**REQUIRED ACTION**: Skip the pictures and copy all the data that follows exactly.

**DATASET EXTRACT**:

◇ ◇ ◇ ◇

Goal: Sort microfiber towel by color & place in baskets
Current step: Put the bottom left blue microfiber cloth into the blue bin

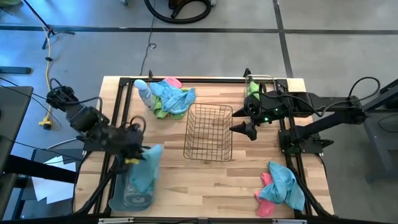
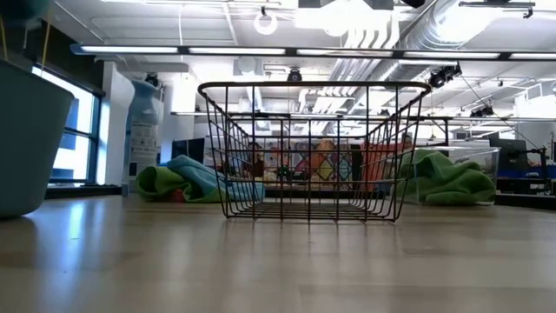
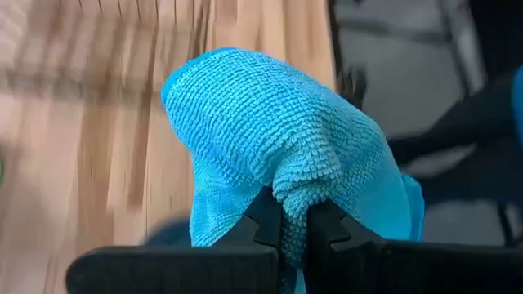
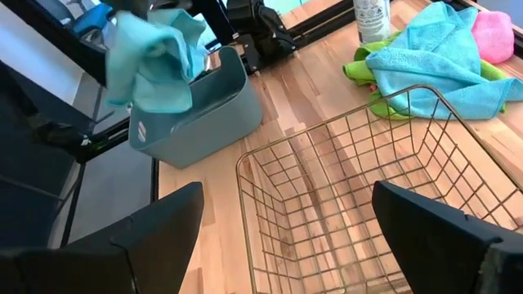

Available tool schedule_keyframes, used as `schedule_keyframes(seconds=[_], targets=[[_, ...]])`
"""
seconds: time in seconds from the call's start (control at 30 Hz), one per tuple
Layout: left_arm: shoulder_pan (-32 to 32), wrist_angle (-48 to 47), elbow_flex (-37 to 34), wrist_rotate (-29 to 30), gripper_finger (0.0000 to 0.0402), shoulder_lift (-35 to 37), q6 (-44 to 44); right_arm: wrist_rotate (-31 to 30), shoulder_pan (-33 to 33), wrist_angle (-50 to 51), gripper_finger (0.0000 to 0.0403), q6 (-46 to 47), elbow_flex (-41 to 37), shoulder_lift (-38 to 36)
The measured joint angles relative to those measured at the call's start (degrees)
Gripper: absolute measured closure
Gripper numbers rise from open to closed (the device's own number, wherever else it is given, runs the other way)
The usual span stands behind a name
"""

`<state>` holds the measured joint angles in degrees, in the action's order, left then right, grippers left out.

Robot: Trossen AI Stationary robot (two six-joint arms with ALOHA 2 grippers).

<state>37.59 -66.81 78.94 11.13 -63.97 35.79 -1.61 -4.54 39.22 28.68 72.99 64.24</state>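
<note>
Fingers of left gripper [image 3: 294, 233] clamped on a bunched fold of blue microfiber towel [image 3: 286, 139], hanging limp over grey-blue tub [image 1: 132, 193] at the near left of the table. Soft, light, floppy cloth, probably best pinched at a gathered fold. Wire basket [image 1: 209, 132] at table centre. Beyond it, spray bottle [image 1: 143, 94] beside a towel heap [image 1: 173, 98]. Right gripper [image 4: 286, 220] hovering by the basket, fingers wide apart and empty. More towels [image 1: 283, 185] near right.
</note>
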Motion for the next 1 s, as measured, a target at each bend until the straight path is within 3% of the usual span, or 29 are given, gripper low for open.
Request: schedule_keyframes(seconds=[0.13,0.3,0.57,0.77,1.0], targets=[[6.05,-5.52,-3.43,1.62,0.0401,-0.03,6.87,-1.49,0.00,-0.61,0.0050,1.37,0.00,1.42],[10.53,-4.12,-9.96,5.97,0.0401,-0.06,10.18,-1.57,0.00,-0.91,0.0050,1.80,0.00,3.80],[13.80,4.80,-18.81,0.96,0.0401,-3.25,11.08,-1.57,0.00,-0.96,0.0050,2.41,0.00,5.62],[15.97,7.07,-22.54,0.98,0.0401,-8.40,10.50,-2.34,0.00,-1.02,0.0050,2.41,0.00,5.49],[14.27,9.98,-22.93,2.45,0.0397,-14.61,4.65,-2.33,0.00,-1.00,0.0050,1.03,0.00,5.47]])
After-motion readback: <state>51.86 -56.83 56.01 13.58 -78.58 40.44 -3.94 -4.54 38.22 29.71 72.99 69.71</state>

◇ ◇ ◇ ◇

**RESULT OF THE EXERCISE**:
Goal: Sort microfiber towel by color & place in baskets
Current step: Put the bottom left blue microfiber cloth into the blue bin


Available tool schedule_keyframes, used as `schedule_keyframes(seconds=[_], targets=[[_, ...]])`
"""
seconds: time in seconds from the call's start (control at 30 Hz), one per tuple
Layout: left_arm: shoulder_pan (-32 to 32), wrist_angle (-48 to 47), elbow_flex (-37 to 34), wrist_rotate (-29 to 30), gripper_finger (0.0000 to 0.0402), shoulder_lift (-35 to 37), q6 (-44 to 44); right_arm: wrist_rotate (-31 to 30), shoulder_pan (-33 to 33), wrist_angle (-50 to 51), gripper_finger (0.0000 to 0.0403), q6 (-46 to 47), elbow_flex (-41 to 37), shoulder_lift (-38 to 36)
The measured joint angles relative to those measured at the call's start (degrees)
Gripper: absolute measured closure
Gripper numbers rise from open to closed (the device's own number, wherever else it is given, runs the other way)
The usual span stands behind a name
"""

`<state>` holds the measured joint angles in degrees, in the action's order, left then right, grippers left out.

Robot: Trossen AI Stationary robot (two six-joint arms with ALOHA 2 grippers).

<state>37.59 -66.81 78.94 11.13 -63.97 35.79 -1.61 -4.54 39.22 28.68 72.99 64.24</state>
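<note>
Fingers of left gripper [image 3: 294, 233] clamped on a bunched fold of blue microfiber towel [image 3: 286, 139], hanging limp over grey-blue tub [image 1: 132, 193] at the near left of the table. Soft, light, floppy cloth, probably best pinched at a gathered fold. Wire basket [image 1: 209, 132] at table centre. Beyond it, spray bottle [image 1: 143, 94] beside a towel heap [image 1: 173, 98]. Right gripper [image 4: 286, 220] hovering by the basket, fingers wide apart and empty. More towels [image 1: 283, 185] near right.
</note>
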Motion for the next 1 s, as measured, a target at each bend until the straight path is within 3% of the usual span, or 29 are given, gripper low for open.
Request: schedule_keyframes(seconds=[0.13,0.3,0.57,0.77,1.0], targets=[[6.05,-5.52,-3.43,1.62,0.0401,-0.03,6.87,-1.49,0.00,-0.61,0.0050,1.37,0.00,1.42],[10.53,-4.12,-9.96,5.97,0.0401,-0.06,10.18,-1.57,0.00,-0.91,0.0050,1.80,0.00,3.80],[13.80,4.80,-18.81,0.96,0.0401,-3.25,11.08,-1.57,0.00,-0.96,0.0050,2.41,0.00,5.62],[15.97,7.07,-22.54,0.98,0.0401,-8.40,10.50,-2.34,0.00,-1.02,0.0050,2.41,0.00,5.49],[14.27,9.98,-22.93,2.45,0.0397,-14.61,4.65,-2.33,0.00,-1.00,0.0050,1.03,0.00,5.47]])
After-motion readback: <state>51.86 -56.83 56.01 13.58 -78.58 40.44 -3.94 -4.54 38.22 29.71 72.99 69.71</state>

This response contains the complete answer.